GIVEN DATA

________

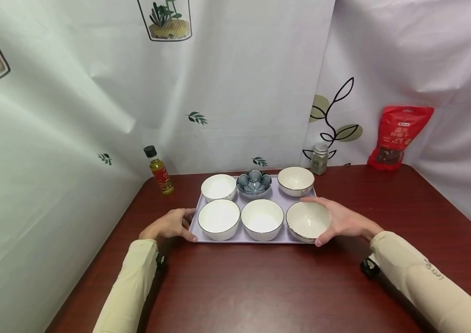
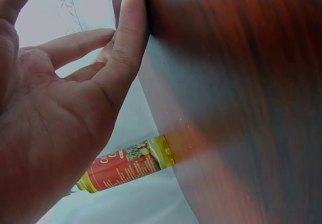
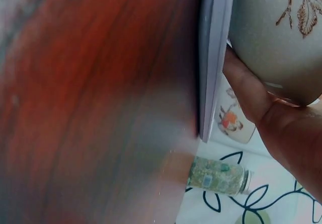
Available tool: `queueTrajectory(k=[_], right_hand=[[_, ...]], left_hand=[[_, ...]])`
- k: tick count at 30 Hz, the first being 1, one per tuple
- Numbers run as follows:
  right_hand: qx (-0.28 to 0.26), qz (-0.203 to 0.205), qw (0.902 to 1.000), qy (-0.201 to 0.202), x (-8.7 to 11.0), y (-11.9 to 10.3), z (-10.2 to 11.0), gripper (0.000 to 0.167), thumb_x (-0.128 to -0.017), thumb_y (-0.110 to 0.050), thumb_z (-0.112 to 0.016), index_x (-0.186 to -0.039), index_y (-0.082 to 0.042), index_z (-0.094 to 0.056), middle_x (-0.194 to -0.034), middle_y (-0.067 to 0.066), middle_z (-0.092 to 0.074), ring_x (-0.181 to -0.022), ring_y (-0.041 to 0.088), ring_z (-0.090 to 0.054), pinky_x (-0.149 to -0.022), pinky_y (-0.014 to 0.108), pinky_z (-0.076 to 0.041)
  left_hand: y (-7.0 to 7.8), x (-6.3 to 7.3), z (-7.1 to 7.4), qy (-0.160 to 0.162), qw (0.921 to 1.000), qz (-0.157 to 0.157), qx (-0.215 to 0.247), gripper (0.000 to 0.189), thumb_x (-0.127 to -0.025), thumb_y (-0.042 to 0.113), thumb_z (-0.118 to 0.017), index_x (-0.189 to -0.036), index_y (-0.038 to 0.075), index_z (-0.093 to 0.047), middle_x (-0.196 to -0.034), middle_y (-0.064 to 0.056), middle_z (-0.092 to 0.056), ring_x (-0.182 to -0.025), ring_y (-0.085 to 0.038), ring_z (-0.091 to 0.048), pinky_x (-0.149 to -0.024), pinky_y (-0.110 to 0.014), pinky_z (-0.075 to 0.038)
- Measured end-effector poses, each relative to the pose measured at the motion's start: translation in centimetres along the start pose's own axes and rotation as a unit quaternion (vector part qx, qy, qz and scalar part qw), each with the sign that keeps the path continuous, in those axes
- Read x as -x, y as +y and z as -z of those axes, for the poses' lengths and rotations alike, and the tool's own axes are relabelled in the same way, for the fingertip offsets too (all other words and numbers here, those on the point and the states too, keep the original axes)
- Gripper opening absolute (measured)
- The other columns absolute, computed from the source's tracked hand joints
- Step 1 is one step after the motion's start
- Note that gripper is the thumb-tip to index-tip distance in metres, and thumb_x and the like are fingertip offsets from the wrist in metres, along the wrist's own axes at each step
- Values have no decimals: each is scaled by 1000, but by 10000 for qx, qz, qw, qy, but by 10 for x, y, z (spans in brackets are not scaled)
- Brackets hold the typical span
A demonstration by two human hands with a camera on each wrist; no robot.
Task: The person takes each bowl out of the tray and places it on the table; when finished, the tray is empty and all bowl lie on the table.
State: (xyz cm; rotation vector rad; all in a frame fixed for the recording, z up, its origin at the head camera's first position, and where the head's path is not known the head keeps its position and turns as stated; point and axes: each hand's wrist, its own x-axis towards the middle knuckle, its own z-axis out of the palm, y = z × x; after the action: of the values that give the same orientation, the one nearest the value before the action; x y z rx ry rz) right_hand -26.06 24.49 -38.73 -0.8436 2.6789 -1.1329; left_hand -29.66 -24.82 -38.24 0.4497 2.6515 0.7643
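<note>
A pale lilac tray (image 1: 235, 240) lies on the table, with white bowls and a dark blue flower-shaped bowl (image 1: 254, 183) on it. My right hand (image 1: 343, 220) grips the front right cream bowl (image 1: 308, 219), thumb at its near side and fingers round its far side. In the right wrist view, leaf drawings mark this bowl's (image 3: 282, 38) outside, close above the tray rim (image 3: 214, 63). At the tray's left edge, my left hand (image 1: 173, 225) touches the rim with fingertips and thumb. Its fingers (image 2: 123, 53) look fairly straight in the left wrist view.
Behind the left hand stands an oil bottle (image 1: 162, 174) with a black cap. A spice jar (image 1: 320, 159) is behind the tray's right corner, and a red packet (image 1: 397, 136) leans on the cloth at the back right. Dark reddish wood (image 1: 256, 286) forms the tabletop.
</note>
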Motion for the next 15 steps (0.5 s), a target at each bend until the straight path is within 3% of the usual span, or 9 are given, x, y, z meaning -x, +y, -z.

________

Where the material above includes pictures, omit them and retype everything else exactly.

SOLUTION TO THIS PROBLEM
Available tool: `queueTrajectory(k=[_], right_hand=[[_, ...]], left_hand=[[_, ...]])`
- k: tick count at 30 Hz, the first being 1, one per tuple
- Numbers run as follows:
  right_hand: qx (-0.28 to 0.26), qz (-0.203 to 0.205), qw (0.902 to 1.000), qy (-0.201 to 0.202), x (-8.7 to 11.0), y (-11.9 to 10.3), z (-10.2 to 11.0), gripper (0.000 to 0.167), thumb_x (-0.128 to -0.017), thumb_y (-0.110 to 0.050), thumb_z (-0.112 to 0.016), index_x (-0.186 to -0.039), index_y (-0.082 to 0.042), index_z (-0.094 to 0.056), middle_x (-0.194 to -0.034), middle_y (-0.067 to 0.066), middle_z (-0.092 to 0.074), ring_x (-0.181 to -0.022), ring_y (-0.041 to 0.088), ring_z (-0.090 to 0.054), pinky_x (-0.149 to -0.022), pinky_y (-0.014 to 0.108), pinky_z (-0.076 to 0.041)
  left_hand: y (-7.0 to 7.8), x (-6.3 to 7.3), z (-7.1 to 7.4), qy (-0.160 to 0.162), qw (0.921 to 1.000), qz (-0.157 to 0.157), qx (-0.215 to 0.247), gripper (0.000 to 0.189), thumb_x (-0.127 to -0.025), thumb_y (-0.042 to 0.113), thumb_z (-0.118 to 0.017), index_x (-0.189 to -0.036), index_y (-0.038 to 0.075), index_z (-0.093 to 0.047), middle_x (-0.196 to -0.034), middle_y (-0.064 to 0.056), middle_z (-0.092 to 0.056), ring_x (-0.182 to -0.025), ring_y (-0.085 to 0.038), ring_z (-0.091 to 0.048), pinky_x (-0.149 to -0.024), pinky_y (-0.110 to 0.014), pinky_z (-0.075 to 0.038)
- Measured end-effector poses, each relative to the pose measured at the motion's start: translation in centimetres along the start pose's own axes and rotation as a unit quaternion (vector part qx, qy, qz and scalar part qw), each with the sign that keeps the path continuous, in those axes
- Read x as -x, y as +y and z as -z of those axes, for the poses' lengths and rotations alike, and the tool's own axes are relabelled in the same way, for the fingertip offsets too (all other words and numbers here, those on the point and the states too, keep the original axes)
- Gripper opening absolute (measured)
- The other columns absolute, computed from the source's tracked hand joints
- Step 1 is one step after the motion's start
- Note that gripper is the thumb-tip to index-tip distance in metres, and thumb_x and the like are fingertip offsets from the wrist in metres, along the wrist's own axes at each step
- Values have no decimals: each is scaled by 1000, but by 10000 for qx, qz, qw, qy, but by 10 for x, y, z (spans in brackets are not scaled)
- Brackets hold the typical span
A demonstration by two human hands with a camera on each wrist; no robot.
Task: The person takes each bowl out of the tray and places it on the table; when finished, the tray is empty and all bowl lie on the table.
State: (xyz cm; rotation vector rad; all in a frame fixed for the recording, z up, its origin at the head camera's first position, and where the head's path is not known the head keeps its position and turns as stated; point and axes: each hand's wrist, its own x-axis towards the middle knuckle, its own z-axis out of the palm, y = z × x; after the action: of the values that give the same orientation, the one nearest the value before the action; x y z rx ry rz) right_hand -26.06 24.49 -38.73 -0.8436 2.6789 -1.1329; left_hand -29.66 -24.82 -38.24 0.4497 2.6515 0.7643
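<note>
A pale lilac tray (image 1: 235, 240) lies on the table, with white bowls and a dark blue flower-shaped bowl (image 1: 254, 183) on it. My right hand (image 1: 343, 220) grips the front right cream bowl (image 1: 308, 219), thumb at its near side and fingers round its far side. In the right wrist view, leaf drawings mark this bowl's (image 3: 282, 38) outside, close above the tray rim (image 3: 214, 63). At the tray's left edge, my left hand (image 1: 173, 225) touches the rim with fingertips and thumb. Its fingers (image 2: 123, 53) look fairly straight in the left wrist view.
Behind the left hand stands an oil bottle (image 1: 162, 174) with a black cap. A spice jar (image 1: 320, 159) is behind the tray's right corner, and a red packet (image 1: 397, 136) leans on the cloth at the back right. Dark reddish wood (image 1: 256, 286) forms the tabletop.
</note>
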Motion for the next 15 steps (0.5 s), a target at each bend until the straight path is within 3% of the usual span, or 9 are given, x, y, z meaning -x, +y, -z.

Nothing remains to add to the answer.